When the private sector assumed too much debt and asset prices bubbled (think subprimes and houses, or dotcoms/NASDAQ 5000), American-style capitalism with its leverage, deregulation, and religious belief in lower and lower taxes reached a dead end.
There was a willingness to keep on consuming, there just wasn’t the wallet. Vigilantes – bond market or otherwise – took away the credit card like parents do with a mall-crazed teenager.
(2) The cancellation of credit cards led to the Great Recession and private sector deleveraging, the beginning of government policy reregulation, and gradual deglobalization – a reversal of over 20 years of trade policies and free market orthodoxy.
In order to get us out of the sinkhole and avoid another Great Depression, the visible fist of government stepped in to replace the invisible hand of Adam Smith.
Short-term interest rates headed to 0% and monetary policies of central banks incorporated new measures labeled “quantitative easing,” which essentially involved the writing of trillions of dollars of checks to replace the trillions of dollars of credit that disappeared after Lehman Brothers.

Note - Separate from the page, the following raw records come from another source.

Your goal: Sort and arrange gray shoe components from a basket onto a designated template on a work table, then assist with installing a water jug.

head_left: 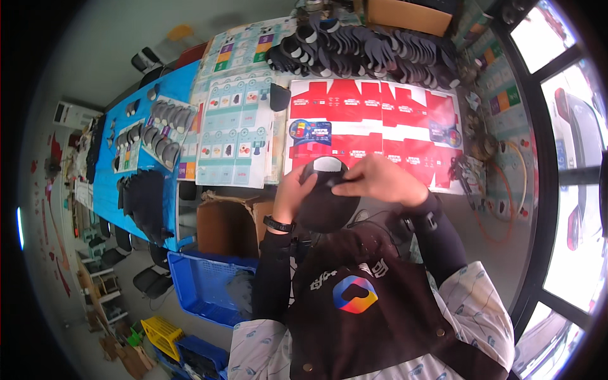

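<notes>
“Pinching what?”
“Left hand (290, 197) and right hand (387, 181) both hold a black, rounded, soft-looking piece with a white patch (325, 210), near flat red-and-white card sheets (345, 104).”
“Risk?”
“Uneven pulling could crease it; a loosened grip might drop it.”

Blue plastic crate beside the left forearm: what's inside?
Inside the blue rectangular plastic crate: a crumpled, dark-grey, cloth-like heap toward its right end. The black-sleeved left forearm overlaps that end, hiding what lies behind it. Anything under the heap can't be seen.
</notes>
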A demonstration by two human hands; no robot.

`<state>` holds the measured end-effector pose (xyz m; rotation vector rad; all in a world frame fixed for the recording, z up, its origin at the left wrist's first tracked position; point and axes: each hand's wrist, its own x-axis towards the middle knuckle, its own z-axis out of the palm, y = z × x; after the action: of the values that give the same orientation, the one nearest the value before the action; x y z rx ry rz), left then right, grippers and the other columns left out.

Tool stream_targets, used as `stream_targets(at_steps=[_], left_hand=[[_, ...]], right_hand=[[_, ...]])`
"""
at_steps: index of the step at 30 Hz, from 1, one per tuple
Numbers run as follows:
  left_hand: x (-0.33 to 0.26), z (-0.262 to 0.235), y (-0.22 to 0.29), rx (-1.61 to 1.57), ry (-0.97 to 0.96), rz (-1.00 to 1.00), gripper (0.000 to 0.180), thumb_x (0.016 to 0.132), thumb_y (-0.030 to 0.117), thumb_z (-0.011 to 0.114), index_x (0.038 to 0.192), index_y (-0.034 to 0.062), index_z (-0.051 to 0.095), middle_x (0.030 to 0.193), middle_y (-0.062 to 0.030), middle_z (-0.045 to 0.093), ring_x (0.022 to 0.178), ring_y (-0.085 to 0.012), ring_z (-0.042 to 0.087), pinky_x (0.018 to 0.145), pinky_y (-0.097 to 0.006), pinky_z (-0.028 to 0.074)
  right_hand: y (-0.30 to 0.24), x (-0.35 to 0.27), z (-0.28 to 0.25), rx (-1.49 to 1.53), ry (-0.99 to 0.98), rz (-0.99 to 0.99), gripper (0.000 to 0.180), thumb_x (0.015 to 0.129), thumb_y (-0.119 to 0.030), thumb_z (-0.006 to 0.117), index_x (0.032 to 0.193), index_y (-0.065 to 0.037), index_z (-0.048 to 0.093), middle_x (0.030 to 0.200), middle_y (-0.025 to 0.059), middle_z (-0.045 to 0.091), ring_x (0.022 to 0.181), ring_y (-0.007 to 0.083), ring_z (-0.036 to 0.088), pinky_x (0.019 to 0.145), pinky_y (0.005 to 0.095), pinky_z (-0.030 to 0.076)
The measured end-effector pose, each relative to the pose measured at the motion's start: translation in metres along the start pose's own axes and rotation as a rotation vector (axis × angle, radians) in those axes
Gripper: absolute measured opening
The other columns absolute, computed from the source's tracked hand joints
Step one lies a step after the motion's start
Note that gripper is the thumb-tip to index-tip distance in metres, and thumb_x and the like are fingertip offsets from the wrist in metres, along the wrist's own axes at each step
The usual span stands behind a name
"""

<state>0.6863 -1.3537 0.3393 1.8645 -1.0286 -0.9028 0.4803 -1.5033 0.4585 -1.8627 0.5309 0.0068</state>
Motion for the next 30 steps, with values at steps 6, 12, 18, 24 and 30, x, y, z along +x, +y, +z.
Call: stream_targets(at_steps=[6, 12, 18, 24, 30], left_hand=[[-0.029, 0.001, 0.0, -0.527, -0.173, -0.034, 0.036, 0.108, 0.018, 0.055, 0.136, -0.0032, 0.06, 0.123, -0.0073, 0.069, 0.11, -0.0127, 0.063, 0.096, -0.028, 0.05], [-0.061, -0.02, 0.011, -0.71, -0.187, -0.065, 0.038, 0.112, 0.022, 0.046, 0.139, -0.0024, 0.057, 0.129, -0.0061, 0.064, 0.117, -0.0116, 0.058, 0.102, -0.027, 0.045], [-0.086, -0.045, 0.05, -0.407, -0.131, 0.194, 0.044, 0.103, 0.022, 0.063, 0.137, -0.0065, 0.056, 0.126, -0.0104, 0.066, 0.115, -0.0117, 0.059, 0.099, -0.029, 0.048], [-0.092, -0.063, 0.033, 0.111, -0.022, 0.223, 0.043, 0.094, 0.008, 0.065, 0.136, -0.0009, 0.059, 0.104, -0.0213, 0.072, 0.096, -0.0302, 0.074, 0.085, -0.034, 0.054], [-0.094, -0.065, 0.057, -0.153, 0.075, 0.287, 0.031, 0.097, 0.013, 0.067, 0.124, -0.0017, 0.063, 0.103, -0.0154, 0.074, 0.098, -0.0236, 0.073, 0.086, -0.034, 0.054]], right_hand=[[0.033, 0.029, 0.029, -0.299, 0.164, -0.118, 0.036, 0.085, -0.033, 0.083, 0.092, 0.001, 0.077, 0.089, 0.0149, 0.071, 0.088, 0.0312, 0.068, 0.076, 0.0409, 0.053], [0.022, 0.032, 0.074, -0.077, 0.452, -0.174, 0.034, 0.079, -0.028, 0.085, 0.094, 0.001, 0.075, 0.089, 0.0175, 0.07, 0.084, 0.0331, 0.068, 0.077, 0.0409, 0.054], [-0.006, 0.025, 0.096, -0.132, 0.594, -0.065, 0.031, 0.078, -0.023, 0.087, 0.088, 0.0, 0.07, 0.078, 0.0155, 0.069, 0.071, 0.0276, 0.069, 0.068, 0.0367, 0.054], [-0.022, 0.021, 0.104, 0.01, 0.59, 0.072, 0.032, 0.08, -0.025, 0.087, 0.086, 0.0, 0.069, 0.078, 0.017, 0.07, 0.073, 0.0314, 0.07, 0.069, 0.0387, 0.054], [-0.005, 0.016, 0.089, 0.255, 0.343, 0.059, 0.032, 0.08, -0.023, 0.089, 0.092, 0.001, 0.071, 0.081, 0.0114, 0.072, 0.076, 0.0181, 0.07, 0.071, 0.0327, 0.055]])
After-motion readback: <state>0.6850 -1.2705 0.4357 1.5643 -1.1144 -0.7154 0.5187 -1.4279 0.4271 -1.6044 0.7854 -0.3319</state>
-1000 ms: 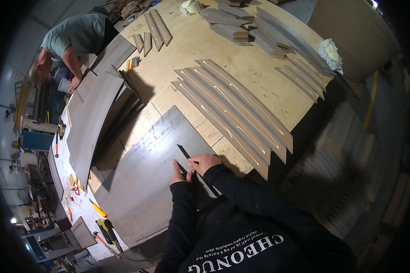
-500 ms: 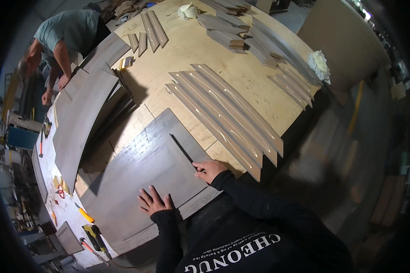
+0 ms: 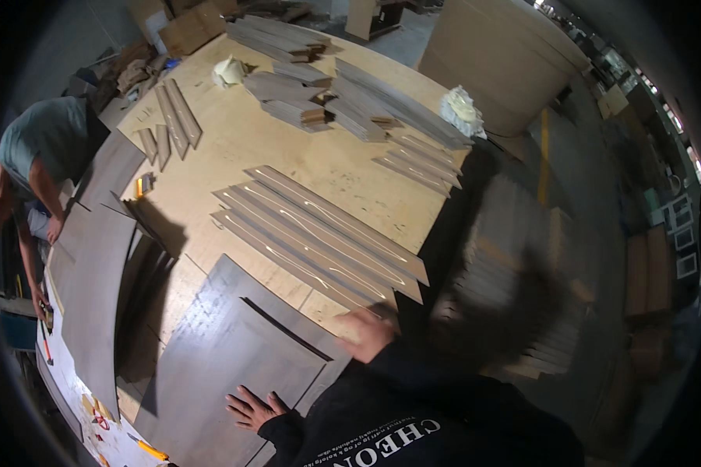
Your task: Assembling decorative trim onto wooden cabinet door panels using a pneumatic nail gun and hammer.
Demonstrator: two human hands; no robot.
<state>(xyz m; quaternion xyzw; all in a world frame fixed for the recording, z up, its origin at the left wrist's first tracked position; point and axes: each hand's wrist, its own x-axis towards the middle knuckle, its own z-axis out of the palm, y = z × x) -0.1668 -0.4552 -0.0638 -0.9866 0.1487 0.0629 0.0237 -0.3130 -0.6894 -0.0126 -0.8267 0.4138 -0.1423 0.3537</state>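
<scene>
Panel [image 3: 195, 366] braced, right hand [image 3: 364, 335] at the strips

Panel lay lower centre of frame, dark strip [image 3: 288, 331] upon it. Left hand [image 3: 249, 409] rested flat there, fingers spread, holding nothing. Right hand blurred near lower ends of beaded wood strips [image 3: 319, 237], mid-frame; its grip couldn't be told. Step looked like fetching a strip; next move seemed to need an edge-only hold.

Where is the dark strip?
In the head view, the dark strip lies toward the right side of the grey panel, just left of the right hand.
</scene>
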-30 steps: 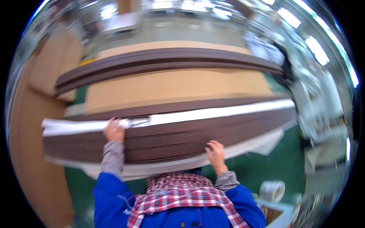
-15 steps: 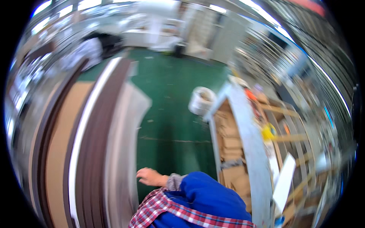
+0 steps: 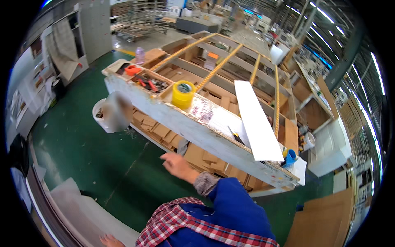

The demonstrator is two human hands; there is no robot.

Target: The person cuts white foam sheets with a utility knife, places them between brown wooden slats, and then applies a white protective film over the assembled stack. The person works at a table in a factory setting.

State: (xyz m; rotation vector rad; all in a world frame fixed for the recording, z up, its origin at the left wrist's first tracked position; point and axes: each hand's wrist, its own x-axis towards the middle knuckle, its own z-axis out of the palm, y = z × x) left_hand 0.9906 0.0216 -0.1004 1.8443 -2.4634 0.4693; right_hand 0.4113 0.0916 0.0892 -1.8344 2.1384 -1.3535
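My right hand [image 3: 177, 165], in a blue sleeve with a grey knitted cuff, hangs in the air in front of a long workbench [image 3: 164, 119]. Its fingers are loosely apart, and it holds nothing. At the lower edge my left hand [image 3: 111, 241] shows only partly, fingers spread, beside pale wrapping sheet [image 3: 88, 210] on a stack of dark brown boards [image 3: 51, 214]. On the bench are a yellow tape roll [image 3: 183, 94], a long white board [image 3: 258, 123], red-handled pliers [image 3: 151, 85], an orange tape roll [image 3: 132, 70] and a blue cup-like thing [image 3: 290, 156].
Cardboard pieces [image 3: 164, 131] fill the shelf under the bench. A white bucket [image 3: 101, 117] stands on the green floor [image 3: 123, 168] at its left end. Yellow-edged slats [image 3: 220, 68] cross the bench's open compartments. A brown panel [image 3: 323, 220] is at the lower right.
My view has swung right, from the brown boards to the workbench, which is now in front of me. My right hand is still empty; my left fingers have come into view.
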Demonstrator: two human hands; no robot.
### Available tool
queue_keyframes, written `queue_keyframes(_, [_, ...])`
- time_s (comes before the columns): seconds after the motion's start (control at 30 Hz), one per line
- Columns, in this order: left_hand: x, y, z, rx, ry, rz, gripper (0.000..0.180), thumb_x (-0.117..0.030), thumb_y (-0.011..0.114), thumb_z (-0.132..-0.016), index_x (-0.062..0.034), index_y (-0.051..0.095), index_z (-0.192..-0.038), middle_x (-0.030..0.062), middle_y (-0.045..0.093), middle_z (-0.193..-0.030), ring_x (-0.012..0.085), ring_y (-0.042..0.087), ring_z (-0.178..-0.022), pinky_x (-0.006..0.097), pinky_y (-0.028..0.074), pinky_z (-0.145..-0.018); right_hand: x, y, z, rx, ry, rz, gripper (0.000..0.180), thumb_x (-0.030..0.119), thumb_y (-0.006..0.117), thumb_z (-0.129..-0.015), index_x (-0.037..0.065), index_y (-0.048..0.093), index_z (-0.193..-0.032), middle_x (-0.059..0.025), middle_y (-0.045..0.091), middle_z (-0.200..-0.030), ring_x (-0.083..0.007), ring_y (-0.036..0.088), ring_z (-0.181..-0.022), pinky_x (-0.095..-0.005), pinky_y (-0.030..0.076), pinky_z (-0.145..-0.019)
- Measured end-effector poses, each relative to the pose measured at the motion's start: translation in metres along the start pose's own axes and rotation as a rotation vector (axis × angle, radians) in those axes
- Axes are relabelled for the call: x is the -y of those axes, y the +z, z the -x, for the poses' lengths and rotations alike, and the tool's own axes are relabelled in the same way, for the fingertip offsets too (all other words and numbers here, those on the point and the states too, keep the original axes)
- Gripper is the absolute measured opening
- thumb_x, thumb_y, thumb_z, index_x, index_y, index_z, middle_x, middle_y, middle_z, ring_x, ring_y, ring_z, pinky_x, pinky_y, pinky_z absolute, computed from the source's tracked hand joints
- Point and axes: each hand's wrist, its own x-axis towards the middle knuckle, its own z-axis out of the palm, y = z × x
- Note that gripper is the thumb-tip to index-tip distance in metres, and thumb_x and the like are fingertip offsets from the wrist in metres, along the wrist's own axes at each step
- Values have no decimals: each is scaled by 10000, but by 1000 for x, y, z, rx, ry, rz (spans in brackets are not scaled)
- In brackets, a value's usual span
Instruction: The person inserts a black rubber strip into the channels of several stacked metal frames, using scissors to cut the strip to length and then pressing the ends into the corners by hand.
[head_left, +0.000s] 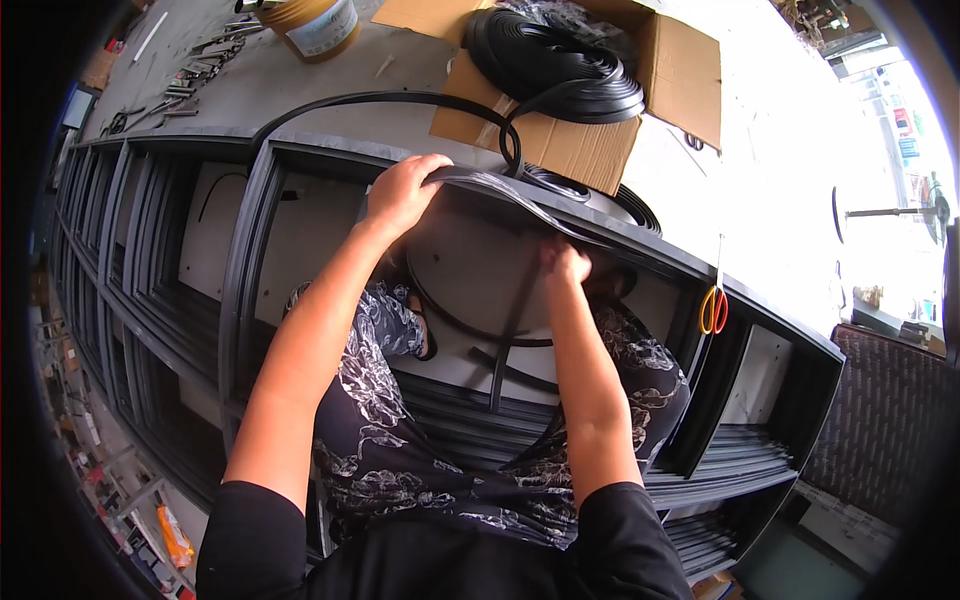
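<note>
My left hand [405, 190] is closed around a black rubber strip [480, 182] at the far bar of a dark grey metal frame [258, 190]. From there the strip runs to the right along the bar and sags slightly. My right hand [567, 262] is just below that bar, near the strip. Its fingers are smeared by motion, so any grip is unclear. A loop of similar black strip [390, 97] arches behind the frame's far edge. More loose strip [460, 325] curves on the floor inside the frame, between my legs.
A cardboard box [685, 75] beyond the frame holds a large coil of black strip [550, 65]. Scissors [713, 310] with orange and yellow handles rest at the frame's right side. A yellow bucket [320, 30] and scattered metal tools [195, 75] lie far left. Several frames are stacked beneath.
</note>
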Motion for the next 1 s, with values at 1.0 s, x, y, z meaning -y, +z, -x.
queue_keyframes(1.0, [0,-1,-6,7,-30,-82,270,-86,649,-848,-121,625,-1114,108,671,-1013,316,637,-971,380,502,-824,16,-23,-7,140,-124,-3,230,-44,680,-852,5,509,-998,-154,662,-887,-238,679,-652,-310,589,-536])
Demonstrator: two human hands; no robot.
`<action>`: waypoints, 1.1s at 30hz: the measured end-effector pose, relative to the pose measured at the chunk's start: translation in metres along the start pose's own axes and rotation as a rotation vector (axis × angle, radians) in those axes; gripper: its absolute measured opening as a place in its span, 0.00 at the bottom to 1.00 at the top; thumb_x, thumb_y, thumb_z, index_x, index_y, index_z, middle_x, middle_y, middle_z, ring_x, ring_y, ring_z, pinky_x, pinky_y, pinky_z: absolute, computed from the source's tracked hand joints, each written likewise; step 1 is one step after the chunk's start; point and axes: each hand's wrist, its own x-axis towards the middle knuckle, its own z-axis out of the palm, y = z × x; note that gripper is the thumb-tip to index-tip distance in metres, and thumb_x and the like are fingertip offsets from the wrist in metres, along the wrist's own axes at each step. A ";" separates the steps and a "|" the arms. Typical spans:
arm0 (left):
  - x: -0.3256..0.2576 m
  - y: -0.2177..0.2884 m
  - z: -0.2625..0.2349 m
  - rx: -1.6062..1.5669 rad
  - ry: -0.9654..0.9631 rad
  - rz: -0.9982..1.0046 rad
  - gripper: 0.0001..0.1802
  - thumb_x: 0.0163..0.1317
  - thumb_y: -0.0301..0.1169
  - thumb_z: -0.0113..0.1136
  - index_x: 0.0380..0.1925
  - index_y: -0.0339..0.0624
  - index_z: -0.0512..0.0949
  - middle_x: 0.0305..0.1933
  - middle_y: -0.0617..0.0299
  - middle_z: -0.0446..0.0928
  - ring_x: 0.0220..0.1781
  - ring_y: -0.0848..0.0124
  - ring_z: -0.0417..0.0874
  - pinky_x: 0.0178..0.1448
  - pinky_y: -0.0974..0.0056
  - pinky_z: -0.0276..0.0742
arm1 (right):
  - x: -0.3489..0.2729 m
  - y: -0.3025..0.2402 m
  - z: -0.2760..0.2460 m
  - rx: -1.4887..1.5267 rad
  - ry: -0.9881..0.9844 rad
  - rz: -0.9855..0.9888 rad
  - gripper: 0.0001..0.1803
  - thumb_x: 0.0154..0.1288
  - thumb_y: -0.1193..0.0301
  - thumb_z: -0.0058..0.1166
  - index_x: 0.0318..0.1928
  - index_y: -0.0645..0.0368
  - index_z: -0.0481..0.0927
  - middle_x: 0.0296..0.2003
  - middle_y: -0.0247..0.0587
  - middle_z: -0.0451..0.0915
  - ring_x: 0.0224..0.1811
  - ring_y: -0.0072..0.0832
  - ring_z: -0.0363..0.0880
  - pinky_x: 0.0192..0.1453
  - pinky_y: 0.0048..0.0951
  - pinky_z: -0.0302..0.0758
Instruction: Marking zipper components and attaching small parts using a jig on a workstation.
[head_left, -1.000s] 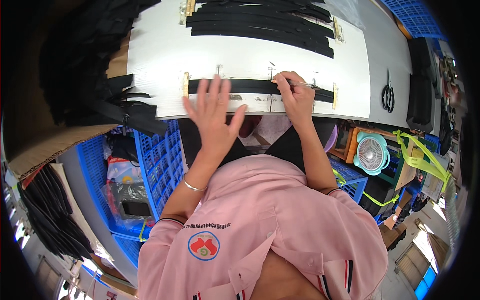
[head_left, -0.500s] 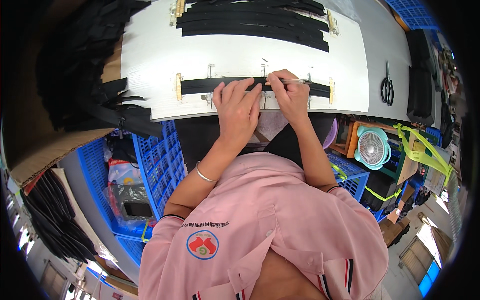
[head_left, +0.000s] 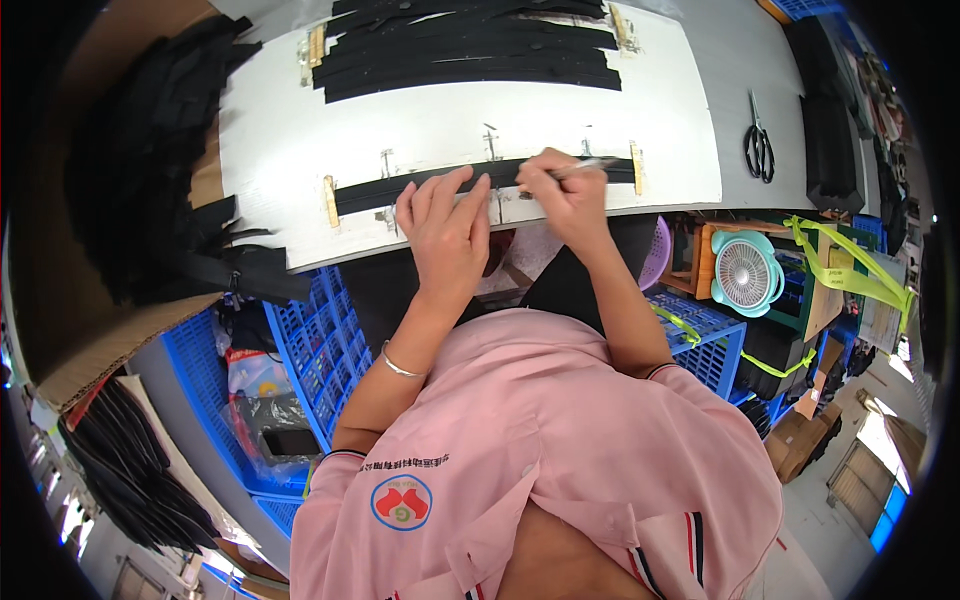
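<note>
Pen hand just scooted away from the holding hand
Right hand (head_left: 570,205) had the pen (head_left: 590,166) pinched and, versus half a second earlier, had slid toward 4 o'clock, near the lower edge of the black strip (head_left: 380,193). Left hand (head_left: 445,225), at its 9 o'clock, gripped nothing, fingers resting on the strip. I'd guess one stroke was finishing, but the tip was too blurry to tell. Strip lay across the white board (head_left: 655,110), 12 o'clock from the wearer. Farther out: stacked strips (head_left: 470,72) at 12, scissors (head_left: 759,152) on the grey counter (head_left: 735,60) between 2 and 3, dark heap (head_left: 140,190) at 9.
</note>
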 end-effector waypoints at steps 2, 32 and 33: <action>0.001 0.002 -0.002 0.015 -0.012 -0.009 0.14 0.61 0.24 0.67 0.47 0.48 0.88 0.53 0.63 0.83 0.58 0.62 0.78 0.73 0.50 0.60 | -0.004 -0.007 -0.023 0.180 0.119 0.119 0.09 0.70 0.77 0.55 0.33 0.67 0.84 0.29 0.37 0.85 0.31 0.19 0.82 0.35 0.22 0.76; 0.042 0.058 0.075 -0.150 -0.092 0.107 0.10 0.53 0.28 0.74 0.37 0.44 0.87 0.48 0.64 0.83 0.54 0.62 0.78 0.65 0.55 0.64 | -0.006 0.047 -0.063 -0.074 0.251 0.132 0.09 0.70 0.69 0.60 0.35 0.62 0.86 0.29 0.39 0.86 0.24 0.31 0.84 0.30 0.30 0.76; 0.041 0.059 0.075 -0.143 -0.086 0.098 0.10 0.53 0.28 0.74 0.37 0.44 0.87 0.48 0.64 0.83 0.54 0.62 0.78 0.65 0.55 0.64 | -0.008 0.046 -0.066 -0.068 0.240 0.129 0.09 0.70 0.69 0.60 0.35 0.62 0.86 0.29 0.39 0.86 0.24 0.31 0.84 0.30 0.30 0.76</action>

In addition, government fiscal policies, in combination with declining revenues, led to double-digit deficits as a percentage of GDP in many countries, a condition unheard of since the Great Depression.
(3) Financial crises led to sovereign defaults or at least uncomfortable economic growth environments where real GDP was subpar based on onerous debt levels – sovereign and private market alike.
Dubai, Iceland, Ireland and recently Greece pointed to a potential flaw in the model.
Now, markets are raising interest rates on sovereign debt issuance either in anticipation of higher future inflation, increased levels of credit risk, or both. This places a potential “cap” on the “debt” that supposedly can be created to get out of the “debt crisis.”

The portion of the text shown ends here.